Let’s be real. Finance budgeting when you’re a fresh university graduate is not anyone’s strong suit. Stepping into the real world often entails instant noodles and being perpetually broke. Of course, this isn’t to say that young adults can’t learn how to spend wisely.

Before making any plans, it’s most important to figure out your money goals. Where do you want your money to go? What is valuable to you? In university, money probably meant restocking your dorm with essentials and having enough for a night out. With independence comes a change in priorities. There are a lot of things to consider that are no longer your parents’ responsibility.

While outlining a budget may seem simple enough, there is always room to educate yourself. Resources on personal financing are available on pretty much any platform — whether as a YouTube video, article, or book. Collate as many tips as you can and see what money-saving methods can potentially work best for you.

At this point, you’re a step closer to actual budgeting, but not before setting short and long-term objectives. Think about what you are saving for in the next few months to the next few years. In terms of immediate goals, are you looking to purchase a car or perhaps fund an apartment? In the long run, do you picture yourself having children? The future can be unpredictable, but knowing what you want, even a decade early, is a good source of motivation.
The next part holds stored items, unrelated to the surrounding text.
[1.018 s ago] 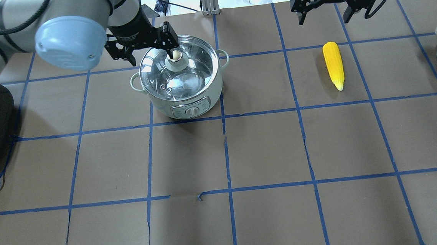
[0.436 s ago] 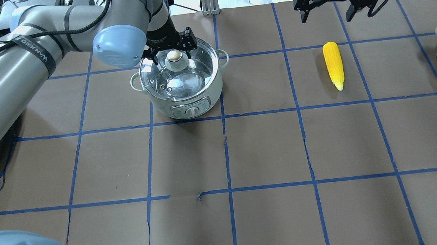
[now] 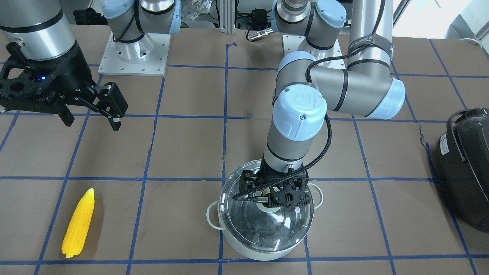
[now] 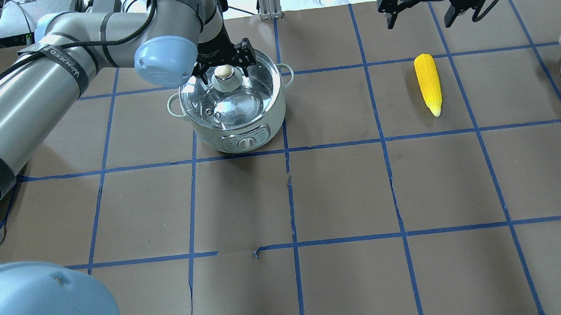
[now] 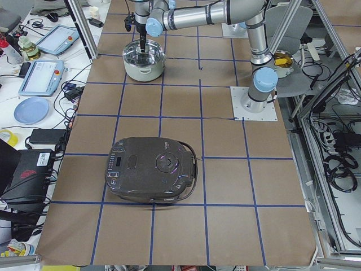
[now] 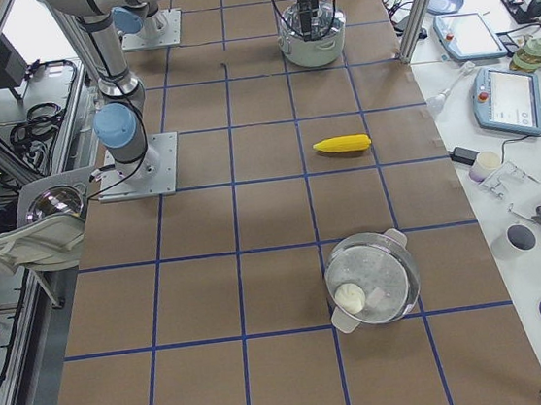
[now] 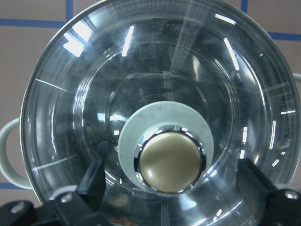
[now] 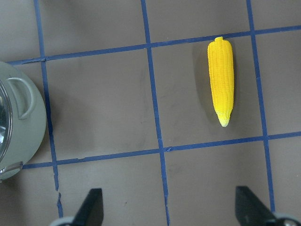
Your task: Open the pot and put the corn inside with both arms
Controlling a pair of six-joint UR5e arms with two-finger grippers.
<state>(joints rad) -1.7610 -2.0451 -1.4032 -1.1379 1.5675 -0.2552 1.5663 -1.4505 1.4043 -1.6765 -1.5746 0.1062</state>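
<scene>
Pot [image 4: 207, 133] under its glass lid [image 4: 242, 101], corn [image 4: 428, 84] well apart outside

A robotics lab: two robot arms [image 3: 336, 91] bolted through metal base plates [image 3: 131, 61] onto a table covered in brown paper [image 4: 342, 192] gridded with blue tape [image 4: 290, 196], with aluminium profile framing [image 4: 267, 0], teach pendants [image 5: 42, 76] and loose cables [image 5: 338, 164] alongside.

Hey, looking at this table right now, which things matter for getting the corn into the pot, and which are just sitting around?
For the job:
pot
glass lid, still on
corn
left tool, open either side of the knob
right tool, open, clear of the corn

Just lying about:
dark grey cooker
second steel pot, lidded
</scene>
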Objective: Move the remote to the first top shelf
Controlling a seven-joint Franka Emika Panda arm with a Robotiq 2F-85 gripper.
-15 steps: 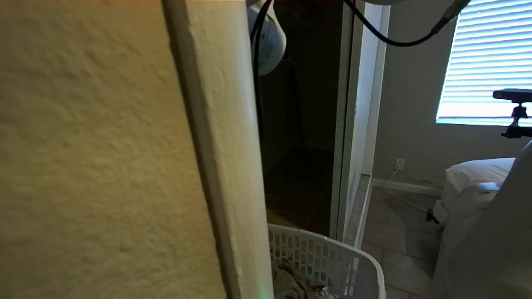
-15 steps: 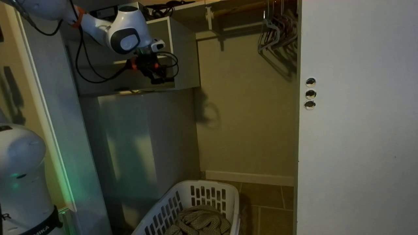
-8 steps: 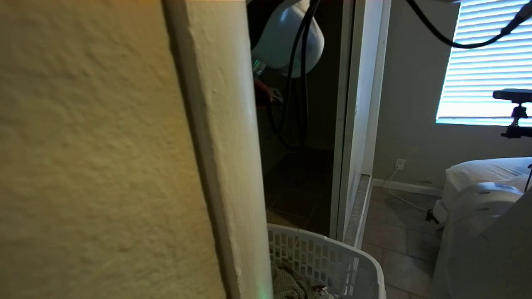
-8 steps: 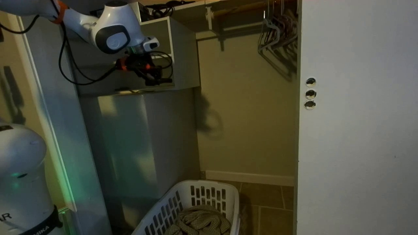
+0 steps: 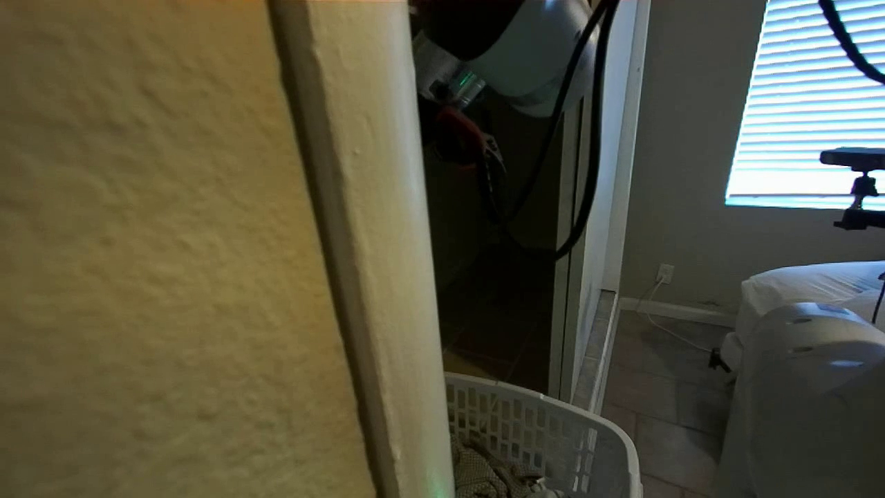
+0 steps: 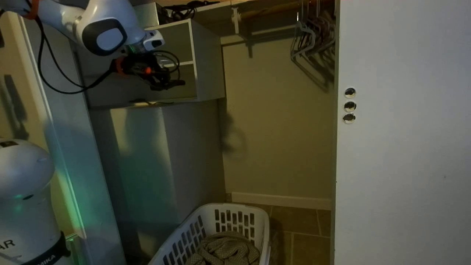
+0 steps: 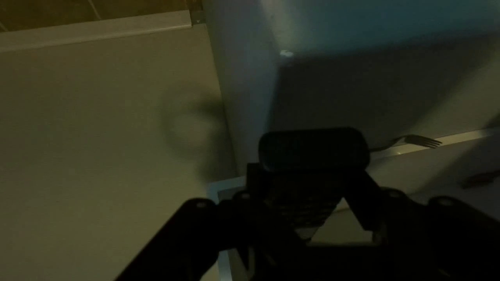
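Observation:
The remote (image 7: 314,150) is a dark, rounded bar in the wrist view. My gripper (image 7: 306,177) is shut on it, with a finger at each end region. In an exterior view my gripper (image 6: 167,85) hovers in front of the white shelf unit (image 6: 209,62), with the dark remote (image 6: 177,83) at its tips, near the lower compartment's height. The unit has an upper compartment (image 6: 176,41) and a lower one, split by a thin white board (image 6: 187,63). In another exterior view only the gripper's red and black base (image 5: 462,135) shows; its fingers are hidden behind the door frame.
A fork (image 7: 422,141) lies on the ledge below the shelf unit. A grey cabinet (image 6: 195,158) stands beneath. A white laundry basket (image 6: 266,228) with cloth is on the floor. Hangers (image 6: 311,40) hang at the right, beside a white door (image 6: 401,165). Cables (image 6: 187,9) lie on top.
The arm and gripper have moved left and slightly up in an exterior view, away from the unit's right wall, still with the remote. In the door-frame view the arm has moved right into sight.

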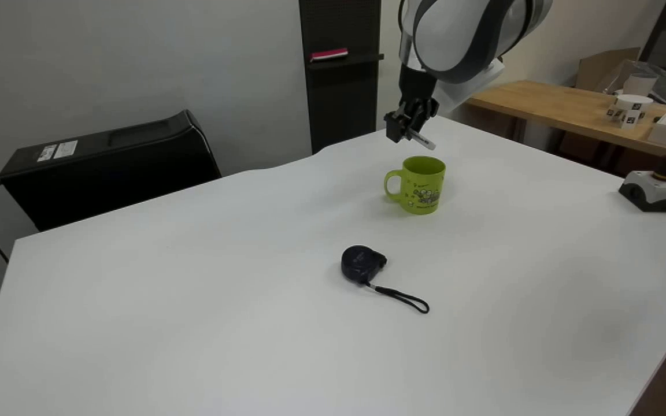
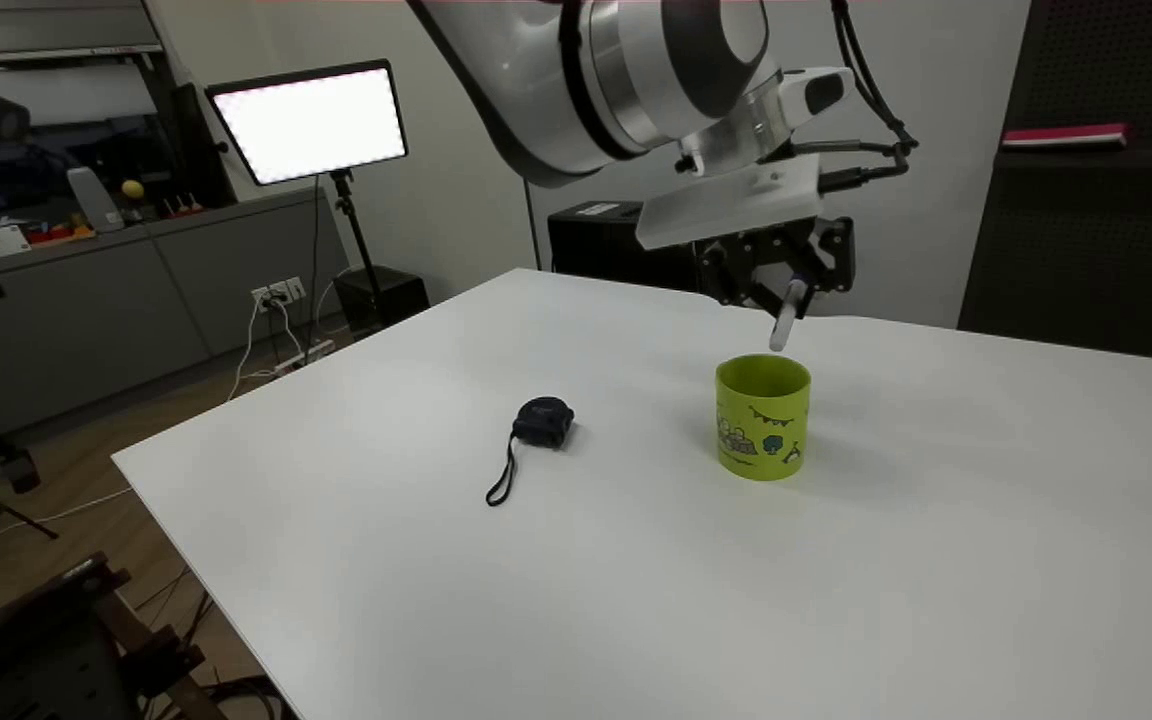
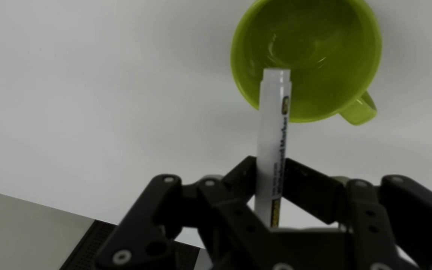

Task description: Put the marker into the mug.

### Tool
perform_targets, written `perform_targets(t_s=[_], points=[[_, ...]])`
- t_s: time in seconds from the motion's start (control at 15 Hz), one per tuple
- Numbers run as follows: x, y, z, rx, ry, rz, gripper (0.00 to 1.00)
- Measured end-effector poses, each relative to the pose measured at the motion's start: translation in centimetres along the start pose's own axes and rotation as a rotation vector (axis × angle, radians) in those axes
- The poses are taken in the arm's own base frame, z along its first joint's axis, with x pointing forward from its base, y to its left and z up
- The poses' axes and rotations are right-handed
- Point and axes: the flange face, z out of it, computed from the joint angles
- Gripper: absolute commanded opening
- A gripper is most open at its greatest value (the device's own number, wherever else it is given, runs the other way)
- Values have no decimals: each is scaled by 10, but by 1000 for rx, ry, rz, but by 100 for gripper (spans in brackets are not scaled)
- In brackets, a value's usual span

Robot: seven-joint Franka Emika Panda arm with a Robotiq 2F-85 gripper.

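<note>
End effector [image 3: 270, 170] clamped on the marker [image 3: 272, 148], slanted above the mug [image 2: 762, 430], not touching. Risk, I'd say: lowered at that slant, the marker could snag the mug and topple it; released early, might miss the opening. Count: one marker, one mug, one tape measure [image 1: 361, 264], one button box [image 1: 657, 190] on the desk [image 1: 194, 318].
</note>
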Motion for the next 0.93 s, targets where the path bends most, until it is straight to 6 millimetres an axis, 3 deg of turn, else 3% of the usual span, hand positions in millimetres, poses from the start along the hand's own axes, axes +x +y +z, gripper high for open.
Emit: perform_targets(t_s=[0.47,0.93], points=[[-8,-5,17,-19,78,4,5],[-18,-14,19,-51,163,38,5]])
Now for a long-awaited moment — making a budget. Understand your cash inflow and outflow. Know where your money needs to go and how much. Online tools can help paint a clearer picture on how much to set aside for rent, transportation, food, leisure, health, and everything else. Be specific, as you are basing this on a monthly income.

Insure what you can. As a fresh graduate, insurance may seem frivolous, or something you simply can’t afford at the moment. But when hospital bills start rolling in, you’ll thank yourself for being insured. If your job doesn’t offer such benefits, consider self-insuring. Either way, seriously consider plans with good coverage.

Because adults have them, you’ll probably also want to apply for a credit card. Doing so will allow banks to grant you credit scores (if you’re a smart spender) and, in turn, make you eligible for loans. In order to keep up appearances, you’ll want to always pay your bills on time and avoid being indebted whenever possible.

On the occasion you have extra money to spend, treating yourself is tempting. By all means, you should do so — but within your financial capacity. Remember to always prioritize. Spend in cash because it is easier to remain disciplined. You can’t see what you are spending on a credit card. Limit yourself and ask: do I really need this? If you can live without something, don’t purchase it.

Money is not always fun, especially when you are lacking it. But being smart about it makes everything a lot easier. Bidding a sheltered college life goodbye may seem incredibly daunting, but experiencing a smooth transition into the working world is always possible. Generally, hard work and research always pays off.